▶ **What is expected**:
Throughout the listing below, copy each line containing "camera".

◇ ◇ ◇ ◇ ◇

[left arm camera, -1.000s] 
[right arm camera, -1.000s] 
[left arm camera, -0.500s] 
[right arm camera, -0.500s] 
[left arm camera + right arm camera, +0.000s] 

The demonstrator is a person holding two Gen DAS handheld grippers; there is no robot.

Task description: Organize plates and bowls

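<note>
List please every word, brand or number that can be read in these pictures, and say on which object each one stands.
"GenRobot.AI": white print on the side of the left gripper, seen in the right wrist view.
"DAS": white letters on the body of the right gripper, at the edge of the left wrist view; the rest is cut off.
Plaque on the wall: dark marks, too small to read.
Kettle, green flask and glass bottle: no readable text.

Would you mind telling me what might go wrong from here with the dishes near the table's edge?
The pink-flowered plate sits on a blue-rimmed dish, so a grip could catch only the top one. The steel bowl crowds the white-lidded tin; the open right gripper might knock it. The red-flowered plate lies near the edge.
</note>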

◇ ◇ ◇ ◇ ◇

▶ **Output for this exercise**:
[left arm camera, -1.000s] 
[right arm camera, -1.000s] 
[left arm camera, -0.500s] 
[right arm camera, -0.500s] 
[left arm camera + right arm camera, +0.000s] 

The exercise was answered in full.